ACTION ITEM —
The response should be the records below, repeated exactly, with each picture left out.

◆ ◆ ◆ ◆

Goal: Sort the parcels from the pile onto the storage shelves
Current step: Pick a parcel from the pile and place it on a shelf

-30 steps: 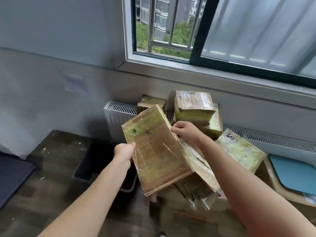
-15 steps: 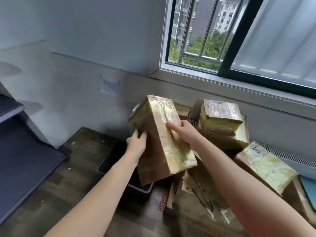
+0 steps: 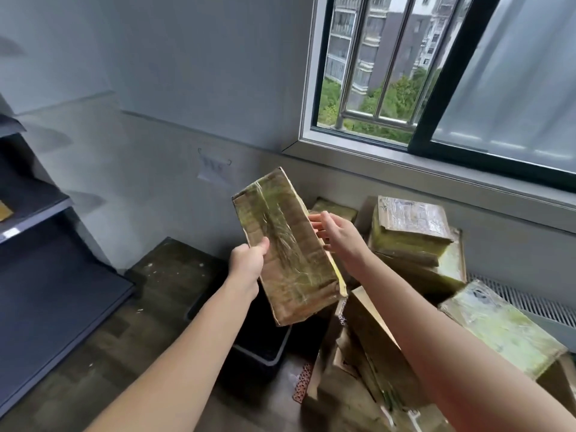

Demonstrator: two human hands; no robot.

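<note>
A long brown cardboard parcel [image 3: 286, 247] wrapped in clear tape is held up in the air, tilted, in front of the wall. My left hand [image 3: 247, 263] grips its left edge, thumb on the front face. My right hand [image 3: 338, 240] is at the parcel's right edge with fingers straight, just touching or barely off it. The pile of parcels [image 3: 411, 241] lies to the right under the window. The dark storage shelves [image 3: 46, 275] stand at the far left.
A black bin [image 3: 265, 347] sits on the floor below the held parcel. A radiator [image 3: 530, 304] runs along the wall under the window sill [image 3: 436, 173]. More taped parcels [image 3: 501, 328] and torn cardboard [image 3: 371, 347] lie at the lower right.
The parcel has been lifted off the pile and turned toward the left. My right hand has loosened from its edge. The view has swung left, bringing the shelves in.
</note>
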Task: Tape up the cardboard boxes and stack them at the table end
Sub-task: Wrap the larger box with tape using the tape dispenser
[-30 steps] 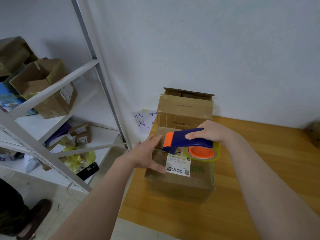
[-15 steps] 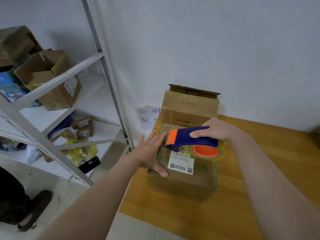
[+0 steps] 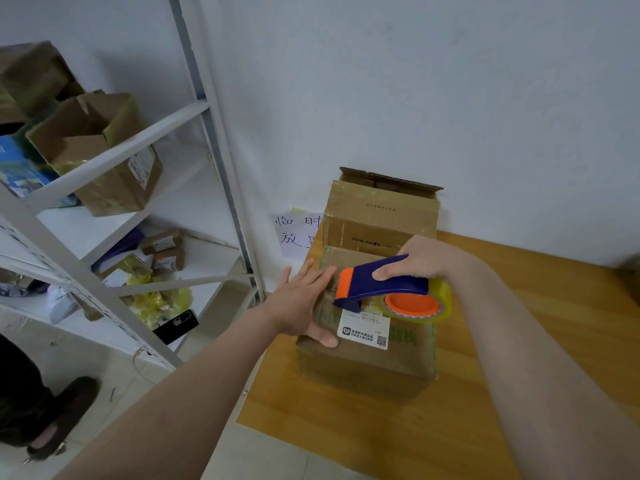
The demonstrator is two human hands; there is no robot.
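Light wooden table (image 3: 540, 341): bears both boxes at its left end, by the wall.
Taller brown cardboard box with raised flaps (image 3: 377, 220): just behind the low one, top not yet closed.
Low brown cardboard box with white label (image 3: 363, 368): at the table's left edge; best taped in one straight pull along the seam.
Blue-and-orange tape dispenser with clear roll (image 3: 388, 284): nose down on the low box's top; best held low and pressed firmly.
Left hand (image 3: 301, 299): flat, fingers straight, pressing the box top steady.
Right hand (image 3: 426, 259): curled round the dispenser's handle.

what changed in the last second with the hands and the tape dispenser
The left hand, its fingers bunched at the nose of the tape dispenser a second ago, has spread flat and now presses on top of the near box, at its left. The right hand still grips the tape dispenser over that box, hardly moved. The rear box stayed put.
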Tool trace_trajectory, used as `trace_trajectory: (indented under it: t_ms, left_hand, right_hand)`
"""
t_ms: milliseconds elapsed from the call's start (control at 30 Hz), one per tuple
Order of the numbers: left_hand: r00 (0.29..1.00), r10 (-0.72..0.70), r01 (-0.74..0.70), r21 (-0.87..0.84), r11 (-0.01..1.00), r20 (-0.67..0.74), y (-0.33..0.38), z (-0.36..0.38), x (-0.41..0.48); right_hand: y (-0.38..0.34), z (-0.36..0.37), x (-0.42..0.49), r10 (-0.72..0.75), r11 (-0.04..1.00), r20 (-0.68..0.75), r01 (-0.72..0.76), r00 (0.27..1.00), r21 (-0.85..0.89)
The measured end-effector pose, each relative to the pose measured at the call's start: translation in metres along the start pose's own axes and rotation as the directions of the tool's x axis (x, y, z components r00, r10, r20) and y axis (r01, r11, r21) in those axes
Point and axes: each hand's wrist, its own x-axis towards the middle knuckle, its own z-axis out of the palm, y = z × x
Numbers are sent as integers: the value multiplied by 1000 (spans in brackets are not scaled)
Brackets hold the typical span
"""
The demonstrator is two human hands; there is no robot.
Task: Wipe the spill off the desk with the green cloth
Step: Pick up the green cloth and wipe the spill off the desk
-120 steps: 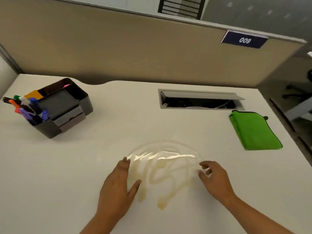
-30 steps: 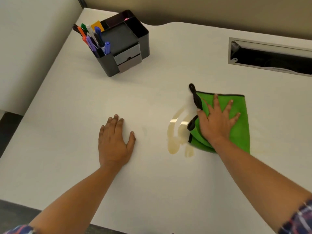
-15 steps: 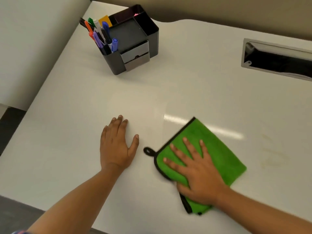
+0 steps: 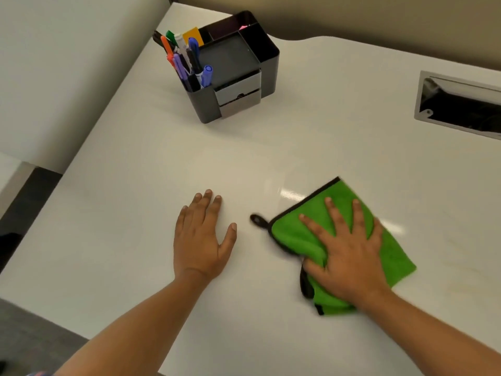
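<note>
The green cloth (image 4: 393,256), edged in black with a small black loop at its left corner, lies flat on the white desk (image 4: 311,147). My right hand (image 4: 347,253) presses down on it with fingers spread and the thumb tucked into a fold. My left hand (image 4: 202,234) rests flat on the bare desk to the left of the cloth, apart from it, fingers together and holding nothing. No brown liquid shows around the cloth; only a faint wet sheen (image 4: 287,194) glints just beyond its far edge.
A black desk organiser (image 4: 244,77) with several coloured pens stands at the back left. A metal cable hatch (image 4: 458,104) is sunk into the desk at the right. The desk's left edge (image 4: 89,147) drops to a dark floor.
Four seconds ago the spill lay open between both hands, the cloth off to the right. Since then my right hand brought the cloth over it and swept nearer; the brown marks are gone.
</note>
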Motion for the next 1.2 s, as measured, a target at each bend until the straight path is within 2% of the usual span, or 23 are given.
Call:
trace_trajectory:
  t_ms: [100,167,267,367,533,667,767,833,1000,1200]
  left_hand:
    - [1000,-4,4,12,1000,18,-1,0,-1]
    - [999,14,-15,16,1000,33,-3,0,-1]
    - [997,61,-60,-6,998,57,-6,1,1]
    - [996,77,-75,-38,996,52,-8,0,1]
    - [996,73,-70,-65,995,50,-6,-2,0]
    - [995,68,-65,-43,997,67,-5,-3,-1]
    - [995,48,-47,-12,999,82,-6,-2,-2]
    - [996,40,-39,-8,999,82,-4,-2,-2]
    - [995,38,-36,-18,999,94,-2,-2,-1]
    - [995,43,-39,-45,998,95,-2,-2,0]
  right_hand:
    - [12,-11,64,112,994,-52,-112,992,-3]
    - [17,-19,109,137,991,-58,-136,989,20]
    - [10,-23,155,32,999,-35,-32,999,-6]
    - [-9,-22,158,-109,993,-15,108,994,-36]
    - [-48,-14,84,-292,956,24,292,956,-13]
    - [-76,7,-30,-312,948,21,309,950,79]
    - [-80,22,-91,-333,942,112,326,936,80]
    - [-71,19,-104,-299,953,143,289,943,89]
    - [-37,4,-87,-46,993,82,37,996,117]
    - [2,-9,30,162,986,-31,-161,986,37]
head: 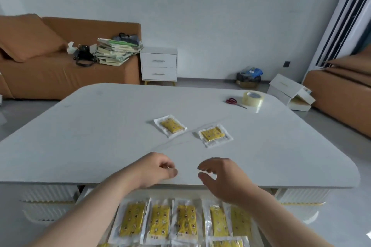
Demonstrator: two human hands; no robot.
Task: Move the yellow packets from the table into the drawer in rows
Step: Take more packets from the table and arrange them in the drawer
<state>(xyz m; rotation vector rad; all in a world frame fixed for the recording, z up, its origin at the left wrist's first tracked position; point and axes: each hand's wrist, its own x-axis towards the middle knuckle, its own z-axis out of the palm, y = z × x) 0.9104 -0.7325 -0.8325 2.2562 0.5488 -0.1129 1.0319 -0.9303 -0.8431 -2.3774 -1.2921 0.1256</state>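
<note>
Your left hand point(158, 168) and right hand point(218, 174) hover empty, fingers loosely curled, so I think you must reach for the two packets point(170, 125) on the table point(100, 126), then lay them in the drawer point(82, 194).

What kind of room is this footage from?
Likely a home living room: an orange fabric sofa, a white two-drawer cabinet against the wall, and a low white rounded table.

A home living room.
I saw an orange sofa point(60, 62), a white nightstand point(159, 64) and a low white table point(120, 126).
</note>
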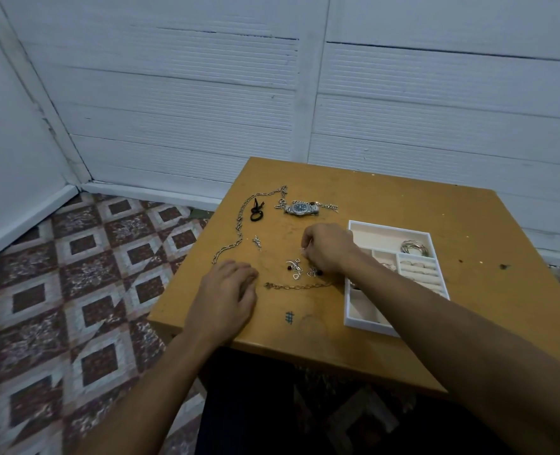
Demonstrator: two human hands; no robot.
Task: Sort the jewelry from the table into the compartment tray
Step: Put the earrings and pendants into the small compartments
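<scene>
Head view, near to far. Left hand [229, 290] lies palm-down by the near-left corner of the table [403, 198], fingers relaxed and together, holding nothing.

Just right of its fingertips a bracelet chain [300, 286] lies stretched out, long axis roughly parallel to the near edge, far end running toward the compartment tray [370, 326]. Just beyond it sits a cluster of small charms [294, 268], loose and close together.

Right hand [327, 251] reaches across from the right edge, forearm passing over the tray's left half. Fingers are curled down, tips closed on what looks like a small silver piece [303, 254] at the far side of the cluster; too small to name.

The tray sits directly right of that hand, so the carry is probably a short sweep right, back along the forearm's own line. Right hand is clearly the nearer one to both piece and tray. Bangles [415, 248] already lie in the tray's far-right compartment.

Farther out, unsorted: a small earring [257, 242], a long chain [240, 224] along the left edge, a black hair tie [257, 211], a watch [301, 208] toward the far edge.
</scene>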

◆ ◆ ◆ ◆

RESPONSE FOR THIS EXERCISE —
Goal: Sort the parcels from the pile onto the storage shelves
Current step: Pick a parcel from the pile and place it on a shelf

-30 steps: 
-15 steps: 
+0 steps: 

Demonstrator: two human hands; no robot.

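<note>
A long brown cardboard parcel [image 3: 286, 247] wrapped in clear tape is held up in the air, tilted, in front of the wall. My left hand [image 3: 247, 263] grips its left edge, thumb on the front face. My right hand [image 3: 338, 240] is at the parcel's right edge with fingers straight, just touching or barely off it. The pile of parcels [image 3: 411, 241] lies to the right under the window. The dark storage shelves [image 3: 46, 275] stand at the far left.
A black bin [image 3: 265, 347] sits on the floor below the held parcel. A radiator [image 3: 530, 304] runs along the wall under the window sill [image 3: 436, 173]. More taped parcels [image 3: 501, 328] and torn cardboard [image 3: 371, 347] lie at the lower right.
The parcel has been lifted off the pile and turned toward the left. My right hand has loosened from its edge. The view has swung left, bringing the shelves in.
</note>
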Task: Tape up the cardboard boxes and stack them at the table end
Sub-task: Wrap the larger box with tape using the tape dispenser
[-30 steps] 
[-15 steps] 
[+0 steps] 
The demonstrator is two human hands; there is no robot.
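Light wooden table (image 3: 540, 341): bears both boxes at its left end, by the wall.
Taller brown cardboard box with raised flaps (image 3: 377, 220): just behind the low one, top not yet closed.
Low brown cardboard box with white label (image 3: 363, 368): at the table's left edge; best taped in one straight pull along the seam.
Blue-and-orange tape dispenser with clear roll (image 3: 388, 284): nose down on the low box's top; best held low and pressed firmly.
Left hand (image 3: 301, 299): flat, fingers straight, pressing the box top steady.
Right hand (image 3: 426, 259): curled round the dispenser's handle.

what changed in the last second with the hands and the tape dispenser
The left hand, its fingers bunched at the nose of the tape dispenser a second ago, has spread flat and now presses on top of the near box, at its left. The right hand still grips the tape dispenser over that box, hardly moved. The rear box stayed put.
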Tool trace_trajectory, used as `trace_trajectory: (indented under it: t_ms, left_hand, right_hand)`
"""
t_ms: milliseconds elapsed from the call's start (control at 30 Hz), one per tuple
Order of the numbers: left_hand: r00 (0.29..1.00), r10 (-0.72..0.70), r01 (-0.74..0.70), r21 (-0.87..0.84), r11 (-0.01..1.00), r20 (-0.67..0.74), y (-0.33..0.38), z (-0.36..0.38), x (-0.41..0.48); right_hand: y (-0.38..0.34), z (-0.36..0.37), x (-0.42..0.49), r10 (-0.72..0.75), r11 (-0.04..1.00), r20 (-0.68..0.75), r01 (-0.72..0.76), r00 (0.27..1.00), r21 (-0.85..0.89)
The measured end-effector pose, each relative to the pose measured at the call's start: translation in metres along the start pose's own axes and rotation as the directions of the tool's x axis (x, y, z components r00, r10, r20) and y axis (r01, r11, r21) in those axes
Point and axes: each hand's wrist, its own x-axis towards the middle knuckle, its own z-axis out of the palm, y = z × x
Numbers are sent as integers: the value multiplied by 1000 (spans in brackets are not scaled)
Brackets hold the typical span
"""
The demonstrator is two human hands; there is no robot.
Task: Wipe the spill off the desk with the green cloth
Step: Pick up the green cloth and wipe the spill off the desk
-120 steps: 
-30 steps: 
-15 steps: 
+0 steps: 
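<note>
The green cloth (image 4: 393,256), edged in black with a small black loop at its left corner, lies flat on the white desk (image 4: 311,147). My right hand (image 4: 347,253) presses down on it with fingers spread and the thumb tucked into a fold. My left hand (image 4: 202,234) rests flat on the bare desk to the left of the cloth, apart from it, fingers together and holding nothing. No brown liquid shows around the cloth; only a faint wet sheen (image 4: 287,194) glints just beyond its far edge.
A black desk organiser (image 4: 244,77) with several coloured pens stands at the back left. A metal cable hatch (image 4: 458,104) is sunk into the desk at the right. The desk's left edge (image 4: 89,147) drops to a dark floor.
Four seconds ago the spill lay open between both hands, the cloth off to the right. Since then my right hand brought the cloth over it and swept nearer; the brown marks are gone.
</note>
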Motion for the next 1.2 s, as measured, a target at each bend until the straight path is within 2% of the usual span, or 23 are given.
Call:
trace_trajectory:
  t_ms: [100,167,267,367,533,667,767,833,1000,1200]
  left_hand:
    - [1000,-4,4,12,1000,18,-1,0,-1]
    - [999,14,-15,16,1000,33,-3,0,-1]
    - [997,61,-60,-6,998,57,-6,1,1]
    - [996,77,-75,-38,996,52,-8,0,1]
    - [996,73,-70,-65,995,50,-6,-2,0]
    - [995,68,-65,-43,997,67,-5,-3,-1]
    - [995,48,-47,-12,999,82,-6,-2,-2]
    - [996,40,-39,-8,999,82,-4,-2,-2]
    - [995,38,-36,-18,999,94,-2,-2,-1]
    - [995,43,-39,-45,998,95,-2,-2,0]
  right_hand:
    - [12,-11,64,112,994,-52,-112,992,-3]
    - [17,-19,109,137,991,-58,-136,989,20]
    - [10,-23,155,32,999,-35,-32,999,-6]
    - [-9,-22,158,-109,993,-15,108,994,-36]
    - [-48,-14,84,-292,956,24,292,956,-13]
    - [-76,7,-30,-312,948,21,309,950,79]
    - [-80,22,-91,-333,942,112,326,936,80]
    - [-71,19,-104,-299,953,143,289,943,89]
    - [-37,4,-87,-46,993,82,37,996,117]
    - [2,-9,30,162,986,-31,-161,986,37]
head: 
Demonstrator: two human hands; no robot.
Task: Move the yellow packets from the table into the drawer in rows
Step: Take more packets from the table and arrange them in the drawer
<state>(xyz m; rotation vector rad; all in a world frame fixed for the recording, z up, its origin at the left wrist's first tracked position; point and axes: each hand's wrist, its own x-axis towards the middle knuckle, its own z-axis out of the palm, y = z × x) 0.9104 -0.7325 -0.8325 2.2562 0.5488 -0.1129 1.0319 -0.9303 -0.8431 -2.3774 -1.2921 0.1256</state>
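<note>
Your left hand point(158, 168) and right hand point(218, 174) hover empty, fingers loosely curled, so I think you must reach for the two packets point(170, 125) on the table point(100, 126), then lay them in the drawer point(82, 194).

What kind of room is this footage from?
Likely a home living room: an orange fabric sofa, a white two-drawer cabinet against the wall, and a low white rounded table.

A home living room.
I saw an orange sofa point(60, 62), a white nightstand point(159, 64) and a low white table point(120, 126).
</note>
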Demonstrator: two human hands; no robot.
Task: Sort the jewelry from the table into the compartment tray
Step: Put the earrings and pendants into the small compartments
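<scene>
Head view, near to far. Left hand [229, 290] lies palm-down by the near-left corner of the table [403, 198], fingers relaxed and together, holding nothing.

Just right of its fingertips a bracelet chain [300, 286] lies stretched out, long axis roughly parallel to the near edge, far end running toward the compartment tray [370, 326]. Just beyond it sits a cluster of small charms [294, 268], loose and close together.

Right hand [327, 251] reaches across from the right edge, forearm passing over the tray's left half. Fingers are curled down, tips closed on what looks like a small silver piece [303, 254] at the far side of the cluster; too small to name.

The tray sits directly right of that hand, so the carry is probably a short sweep right, back along the forearm's own line. Right hand is clearly the nearer one to both piece and tray. Bangles [415, 248] already lie in the tray's far-right compartment.

Farther out, unsorted: a small earring [257, 242], a long chain [240, 224] along the left edge, a black hair tie [257, 211], a watch [301, 208] toward the far edge.
</scene>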

That brings the answer to completion.